4 stars Colors II is a loaded album title if I've ever seen one. 14 years down the line, it seems our friendly neighborhood prog-tech-core-death-etc. band has seen fit to draw from the well of their breakthrough masterwork; and really, why shouldn't they? Colors remains one of the most acclaimed metal albums of the 2000s, practically redefining what it meant to be a progressive metal band going forward. Between the Buried and Me's penchant for creative musical set pieces and genre-bending craziness really hit a stride on the landmark record; however, as with any album that garners that much adoration, there will always be that lingering pressure to top it. But let's be real here: 2021 Between the Buried and Me is quite different from 2007 Between the Buried and Me. So much has changed, whether that be the inclusion of even more off-the-wall avant-garde elements or the growing prominence of vocalist Tommy Giles as a keyboardist. But I think the reason for Colors II being a loaded title is fairly obvious; it's a title intended to cause excitement for fans - especially longtime ones - but that could quickly turn into crushing disappointment if Colors' level of quality isn't at least somewhat met.
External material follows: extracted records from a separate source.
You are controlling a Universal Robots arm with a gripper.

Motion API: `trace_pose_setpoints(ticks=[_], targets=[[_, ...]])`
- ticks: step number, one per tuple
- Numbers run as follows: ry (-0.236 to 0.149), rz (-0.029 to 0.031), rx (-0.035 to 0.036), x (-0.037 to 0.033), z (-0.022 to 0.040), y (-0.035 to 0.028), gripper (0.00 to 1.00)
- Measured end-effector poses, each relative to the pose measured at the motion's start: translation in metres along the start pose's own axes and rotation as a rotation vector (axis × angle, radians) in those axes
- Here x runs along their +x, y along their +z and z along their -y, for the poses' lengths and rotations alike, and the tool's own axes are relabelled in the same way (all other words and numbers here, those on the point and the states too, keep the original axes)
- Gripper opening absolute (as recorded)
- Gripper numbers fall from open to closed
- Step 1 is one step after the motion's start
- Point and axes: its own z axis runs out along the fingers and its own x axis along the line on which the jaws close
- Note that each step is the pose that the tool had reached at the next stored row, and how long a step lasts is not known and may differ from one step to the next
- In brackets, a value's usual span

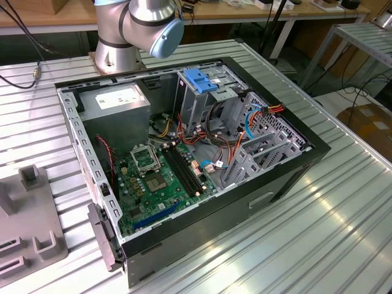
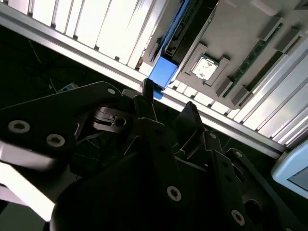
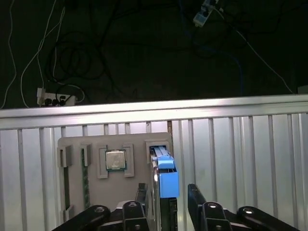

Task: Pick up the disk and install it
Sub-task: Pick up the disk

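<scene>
**If the hand shuts off-centre, the disk could bind in its slot**

Since nothing is gripped, the risks lie in the closing and the lift. The slatted metal surface (image 1: 343,202) carries the open computer case (image 1: 288,177) and, apart from it, the grey fixture tray (image 3: 139,144), which lies just beyond the fingertips of the hand (image 3: 166,187). Inside the case, loose cables (image 1: 226,141) crowd beside the drive cage (image 1: 211,101). A disk carried in at a tilt could snag on them.

The disk (image 3: 166,168) stands on edge in a slot of the tray, with its blue carrier end between the two fingers (image 3: 194,195). The hand is wide, with a gap on each side of the disk, and touches nothing I can make out.

In the second wrist view the blue end seems nearer one finger than the other. That finger would likely land first and push the disk sideways, wedging it against the slot wall. A pull would then drag the whole tray along. A grip on the plastic frame alone may also flex and slip.

Just beside the hand, a processor chip (image 3: 115,160) and a memory stick (image 3: 85,173) sit in neighbouring pockets, and a jolted tray could shake them loose.
</scene>
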Motion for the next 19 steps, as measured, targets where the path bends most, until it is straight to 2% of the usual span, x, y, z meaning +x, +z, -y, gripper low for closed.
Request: trace_pose_setpoints(ticks=[2, 3, 5, 11, 19], targets=[[-0.001, -0.001, 0.0046, 0.0, 0.0004, 0.0017, 0.47], [0.0, -0.0013, 0.0056, 0.0, 0.0008, 0.0028, 0.53], [0.0, -0.0016, 0.0062, 0.0, 0.0022, 0.006, 0.53], [-0.001, -0.0017, 0.0063, 0.0003, 0.0032, 0.0217, 0.53], [-0.001, -0.0016, 0.0063, -0.0001, 0.0036, 0.0389, 0.53]])
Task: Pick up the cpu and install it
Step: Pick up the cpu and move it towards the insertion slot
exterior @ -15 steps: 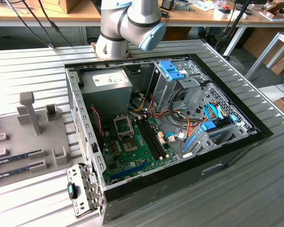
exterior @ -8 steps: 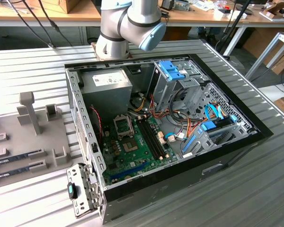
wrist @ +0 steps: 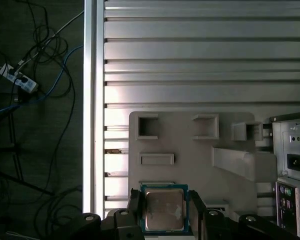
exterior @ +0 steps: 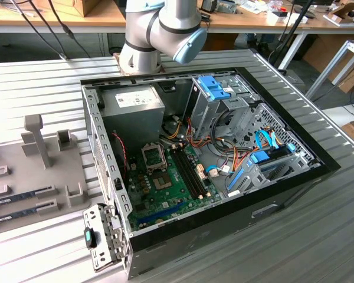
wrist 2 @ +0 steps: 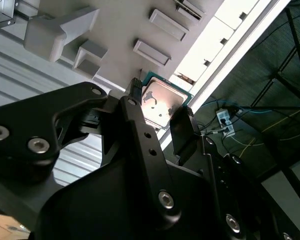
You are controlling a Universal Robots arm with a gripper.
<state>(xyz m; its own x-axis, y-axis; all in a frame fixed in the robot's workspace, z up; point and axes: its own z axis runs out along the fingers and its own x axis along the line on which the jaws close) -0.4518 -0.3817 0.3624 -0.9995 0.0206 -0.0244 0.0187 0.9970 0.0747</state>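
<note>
The pincer is clenched on the cpu. One dark finger presses against each of two opposite edges, and the silver top faces up with its green rim showing all round. In the second wrist view the same chip sits between the tips of the pincer, its metal face catching the light.

The chip looks to be held up off the grey holder plate below it, a flat fixture with several shallow pockets and a raised block. That plate lies on the ribbed aluminium bench, near its edge. Past the edge, a power strip and loose cables lie on the dark floor.

In the exterior view the arm rises behind the open computer case, which lies on its side on the bench. The holder plate is just beside the case, towards the exterior view's left. Inside the case is the green motherboard with a metal-framed socket on it. The power supply sits in the corner nearest the arm's base.
</note>
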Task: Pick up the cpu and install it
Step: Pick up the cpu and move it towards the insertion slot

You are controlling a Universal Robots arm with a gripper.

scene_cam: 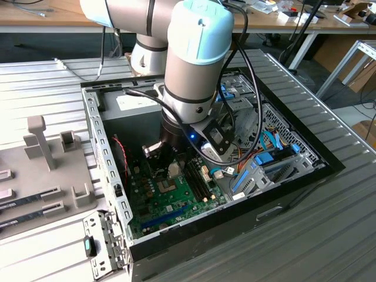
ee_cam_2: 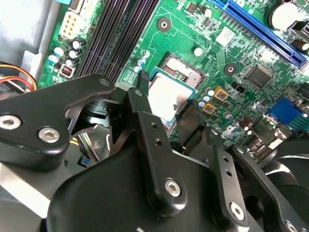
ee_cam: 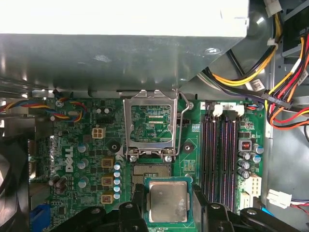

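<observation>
Claw [ee_cam: 167, 193], hung straight down from the arm [scene_cam: 197, 70] reaching into the computer case [scene_cam: 235, 226], grips the cpu [ee_cam: 167, 204] partly over the open socket [ee_cam: 152, 170].

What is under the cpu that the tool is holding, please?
The open socket shows past one edge of the cpu, clamped in the tool; the rest of the socket is covered.

**Even room light, glare on bare metal**

Soft, even room light lies around the motherboard [scene_cam: 170, 202], and the arm [scene_cam: 194, 64] above it casts shade across it. In the first wrist view, the metal panel [ee_cam: 120, 17] bordering the motherboard is washed out to white. In the second wrist view, the cpu [ee_cam_2: 166, 99] over the motherboard glints pale.
</observation>
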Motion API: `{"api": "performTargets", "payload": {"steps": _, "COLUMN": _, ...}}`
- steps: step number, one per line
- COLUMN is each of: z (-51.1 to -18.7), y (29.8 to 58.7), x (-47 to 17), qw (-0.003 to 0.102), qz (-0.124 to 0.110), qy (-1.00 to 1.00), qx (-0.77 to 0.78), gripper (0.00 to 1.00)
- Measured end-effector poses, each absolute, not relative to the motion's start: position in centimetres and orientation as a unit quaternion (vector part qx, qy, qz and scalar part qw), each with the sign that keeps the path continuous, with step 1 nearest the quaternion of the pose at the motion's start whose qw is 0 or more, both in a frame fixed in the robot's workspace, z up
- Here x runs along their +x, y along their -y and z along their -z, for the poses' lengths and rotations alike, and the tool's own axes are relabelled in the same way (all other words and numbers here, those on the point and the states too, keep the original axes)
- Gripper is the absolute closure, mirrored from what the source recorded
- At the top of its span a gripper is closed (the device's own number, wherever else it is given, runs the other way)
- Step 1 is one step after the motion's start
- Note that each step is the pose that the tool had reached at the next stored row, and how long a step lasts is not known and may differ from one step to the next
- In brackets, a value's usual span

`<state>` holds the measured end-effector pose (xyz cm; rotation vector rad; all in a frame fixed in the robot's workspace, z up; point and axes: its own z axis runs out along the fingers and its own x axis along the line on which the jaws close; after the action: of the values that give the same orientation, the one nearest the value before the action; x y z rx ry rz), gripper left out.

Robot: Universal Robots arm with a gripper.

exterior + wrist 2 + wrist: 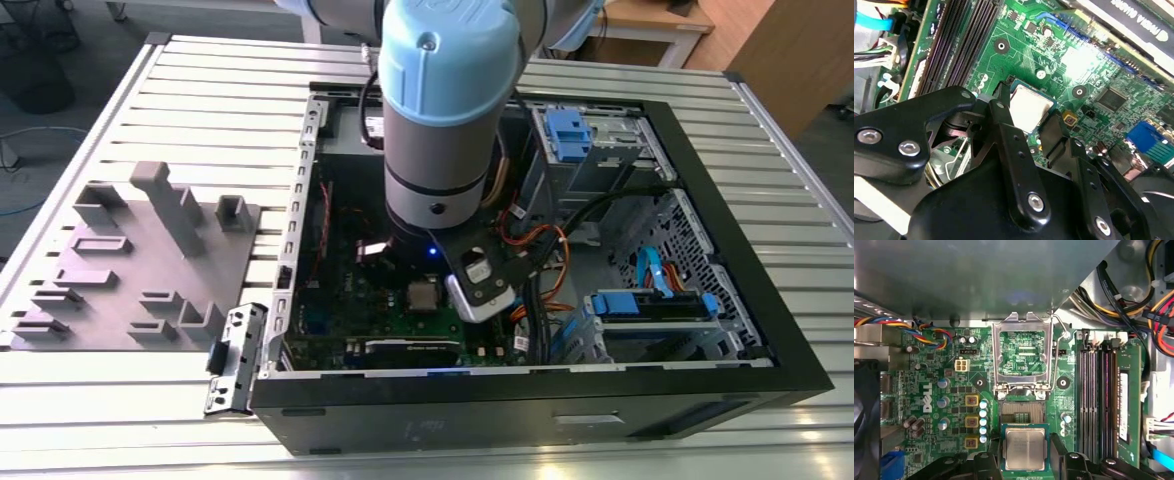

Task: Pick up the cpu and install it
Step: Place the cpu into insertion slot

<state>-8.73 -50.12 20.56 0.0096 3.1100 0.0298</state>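
The cpu (1025, 449) hung flat, metal top up, above the green motherboard (1061, 382). It was clamped by two opposite edges between the black fingers (1004, 122) of the gripper (1030, 112), and its other two edges were free. In the first wrist view it sat just beside the open socket (1022, 412), not in it. The socket lay between the cpu and the shiny metal frame (1021, 352), which stood folded back off the socket. The room around the socket was tight: the long dark memory slots (1096, 400) ran near one side, and a row of small pale round parts (983, 421) ran close along the other. In the exterior view the arm (441, 120) ran nearly straight down from the upper middle of the frame into the open black computer case (534, 395). Its wrist was low in the middle of the case, with the case walls standing on all sides. Orange and black cables (541, 245) looped just to the exterior view's right of the wrist. On the exterior view's left, well apart from the case, a grey tray (134, 250) with upright blocks lay on the slatted metal table (200, 90).
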Motion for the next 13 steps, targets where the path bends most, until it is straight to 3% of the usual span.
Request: {"api": "performTargets", "payload": {"steps": 13, "z": -19.3, "y": 49.4, "x": -8.8, "qw": 0.016, "qz": -0.009, "qy": -1.0, "qx": 0.003, "gripper": 0.53}}
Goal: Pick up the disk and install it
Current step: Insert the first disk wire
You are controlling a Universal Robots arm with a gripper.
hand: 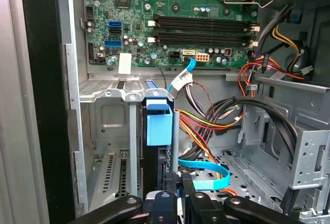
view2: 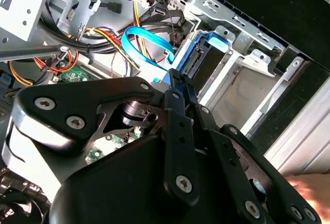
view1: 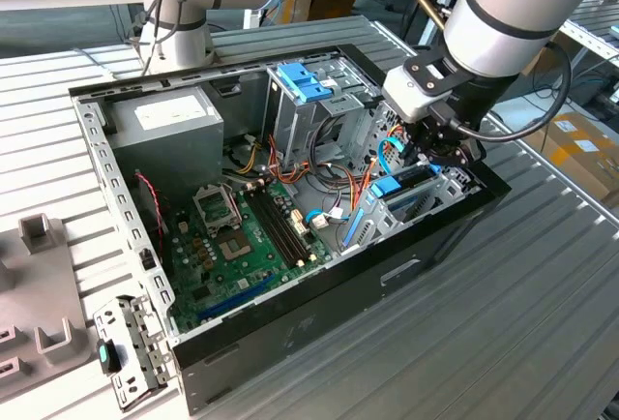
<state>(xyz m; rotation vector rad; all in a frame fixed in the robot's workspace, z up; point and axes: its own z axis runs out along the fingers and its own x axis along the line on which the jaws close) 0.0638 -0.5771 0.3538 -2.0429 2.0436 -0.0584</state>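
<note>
Now the clenched claw (view2: 176, 78) sits by the disk (hand: 159, 123) in its drive cage (hand: 105, 115). A blue cable (hand: 206, 173) curls just beside. The computer case (view1: 319, 315) rests on a slatted metal table (view1: 513, 323).

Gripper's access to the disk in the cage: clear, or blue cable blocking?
Likely clear: the gripper sits at the disk in the cage; the blue cable loops close beside, not across it.

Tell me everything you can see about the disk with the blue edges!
The disk is a flat dark slab with bright blue plastic rails and a blue end tab. It stands on edge in a slot of the grey metal drive cage. The gripper hovers right over its end; contact is unclear.
</note>
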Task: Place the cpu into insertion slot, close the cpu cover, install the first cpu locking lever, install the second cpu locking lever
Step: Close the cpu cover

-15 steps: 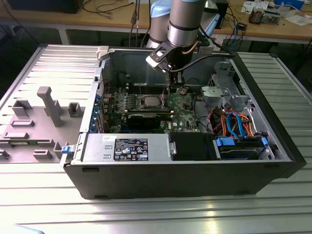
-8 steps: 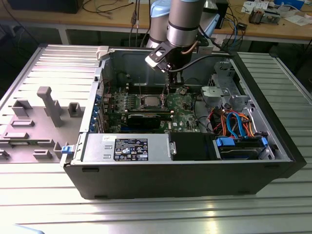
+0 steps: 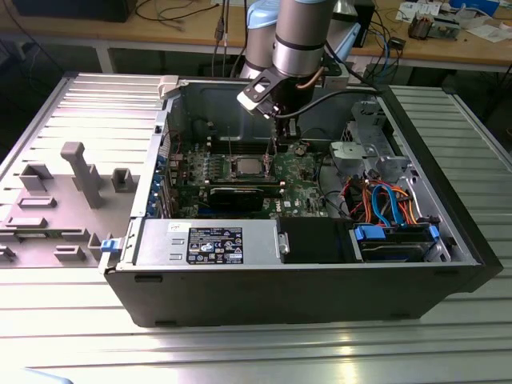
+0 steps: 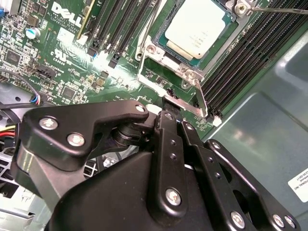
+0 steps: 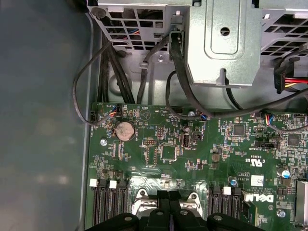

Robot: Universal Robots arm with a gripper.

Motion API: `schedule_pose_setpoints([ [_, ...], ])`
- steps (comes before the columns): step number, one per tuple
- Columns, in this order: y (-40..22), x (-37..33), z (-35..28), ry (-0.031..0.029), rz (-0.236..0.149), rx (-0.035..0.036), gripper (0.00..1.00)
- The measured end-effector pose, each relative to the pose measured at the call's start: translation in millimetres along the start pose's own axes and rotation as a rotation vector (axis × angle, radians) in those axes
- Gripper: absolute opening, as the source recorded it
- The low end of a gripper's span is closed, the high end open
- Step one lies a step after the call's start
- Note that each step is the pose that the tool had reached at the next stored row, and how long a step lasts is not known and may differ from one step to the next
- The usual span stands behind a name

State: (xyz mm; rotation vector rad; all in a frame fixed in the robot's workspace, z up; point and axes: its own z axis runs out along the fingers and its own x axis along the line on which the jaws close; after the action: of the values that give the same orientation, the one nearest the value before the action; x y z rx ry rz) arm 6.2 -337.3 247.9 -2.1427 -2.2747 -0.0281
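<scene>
Black gripper (image 4: 173,108) is seen pressed together, tip touching the edge of the raised cover (image 4: 199,96). Chip (image 4: 197,26) is already seated in the socket (image 4: 153,49), near the tip. Cover-closing step is judged in hand; cover needs tipping flat over the chip
</scene>
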Motion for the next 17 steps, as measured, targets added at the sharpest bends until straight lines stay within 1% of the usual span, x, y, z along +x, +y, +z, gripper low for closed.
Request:
schedule_pose_setpoints([
  [17,-3.3,0.2,0.2,0.0001,0.000,0.0000,0.11],
])
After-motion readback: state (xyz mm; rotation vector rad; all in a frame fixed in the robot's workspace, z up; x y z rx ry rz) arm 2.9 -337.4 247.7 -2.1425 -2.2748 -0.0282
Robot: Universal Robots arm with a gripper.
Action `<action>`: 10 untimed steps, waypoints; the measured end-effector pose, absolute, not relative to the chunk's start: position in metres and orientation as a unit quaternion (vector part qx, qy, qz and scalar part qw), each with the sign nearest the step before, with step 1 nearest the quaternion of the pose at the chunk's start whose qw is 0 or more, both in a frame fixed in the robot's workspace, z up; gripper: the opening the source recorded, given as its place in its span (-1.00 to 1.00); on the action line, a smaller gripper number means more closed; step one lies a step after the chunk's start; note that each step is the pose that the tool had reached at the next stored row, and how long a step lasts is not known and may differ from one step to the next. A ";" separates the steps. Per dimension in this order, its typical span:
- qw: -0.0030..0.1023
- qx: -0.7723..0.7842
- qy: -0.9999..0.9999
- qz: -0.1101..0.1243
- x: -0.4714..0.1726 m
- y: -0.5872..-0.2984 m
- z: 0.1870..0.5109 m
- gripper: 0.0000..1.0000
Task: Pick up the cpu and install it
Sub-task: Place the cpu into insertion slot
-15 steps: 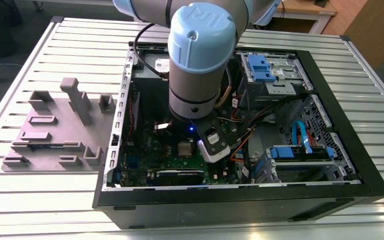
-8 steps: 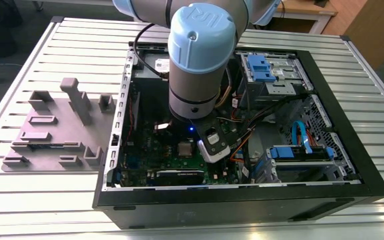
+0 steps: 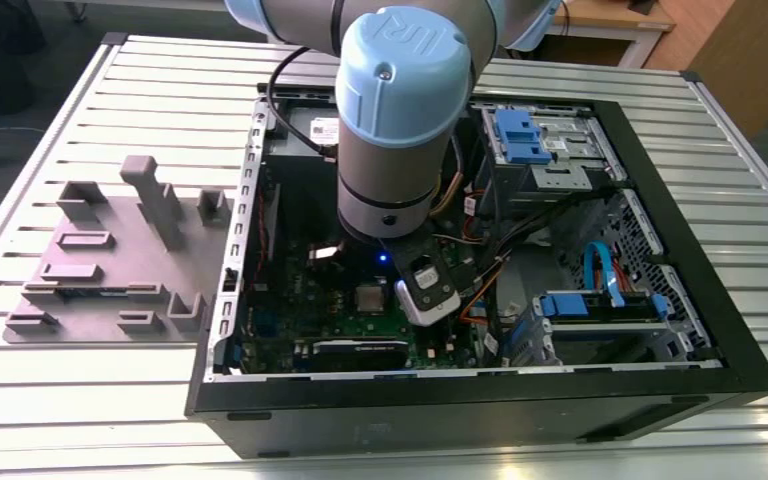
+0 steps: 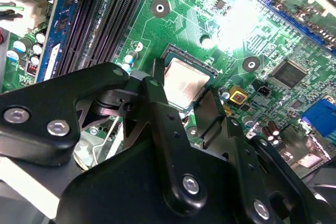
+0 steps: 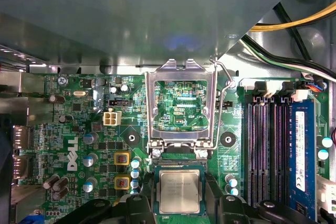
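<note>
We are late in the task: the pick-up is done and the cpu is already at the socket on the green motherboard, inside the open computer case that lies on the slatted table. In both wrist views the pale metal top of the chip lies square within the socket's dark border and level with the board. We cannot tell whether it is fully seated or sits a hair above the contacts. The gripper is clenched on the cpu, with one black finger against one edge and its partner against the opposite edge, so the chip has not been let go. The arm reaches straight down into the case in the exterior view. As for what is left, the first wrist view shows the metal retention frame tipped up and open, just beyond the socket, with the board showing through its window. Its wire lever stands unlatched beside it. We judge the placing nearly complete, while the release and the locking of the frame over the chip are not yet done.
</note>
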State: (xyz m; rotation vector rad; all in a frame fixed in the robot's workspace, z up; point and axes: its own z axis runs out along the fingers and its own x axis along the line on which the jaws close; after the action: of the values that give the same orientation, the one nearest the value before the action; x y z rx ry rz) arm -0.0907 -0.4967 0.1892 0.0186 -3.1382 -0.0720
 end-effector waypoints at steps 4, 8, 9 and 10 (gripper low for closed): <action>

On a surface level, Colors II does seem to provide exactly what it should: a highly enjoyable followup to Colors that mirrors it stylistically. The same techy riffs, blazing solos, crazy genre experiments, atmospheric synth excursions, and juxtaposition of clean and growled vocals? they're all still here. And if stuff like that is your criteria for loving the record, I can't blame you. "Monochrome" is a pretty dead giveaway that there will be references to the original album, the song taking on a similar "piano intro to extreme metal" crescendo to "Foam Born A: The Backtrack" which opens Colors. On the other hand, there are a few experiments that really surprised me, as they likely wouldn't have found a place on the original record at all; the hardcore punk elements of "Fix the Error" and random fife-driven folk breaks in "Never Seen/Future Shock" immediately come to mind. Meanwhile, you'll find more familiar territory with songs such as the chugging extreme-yet-melodic approach of "The Double Helix of Extinction" or the "White Walls"-esque rolling drums and complex web of riffs that comprise closer "Human is Hell (Another One With Love)".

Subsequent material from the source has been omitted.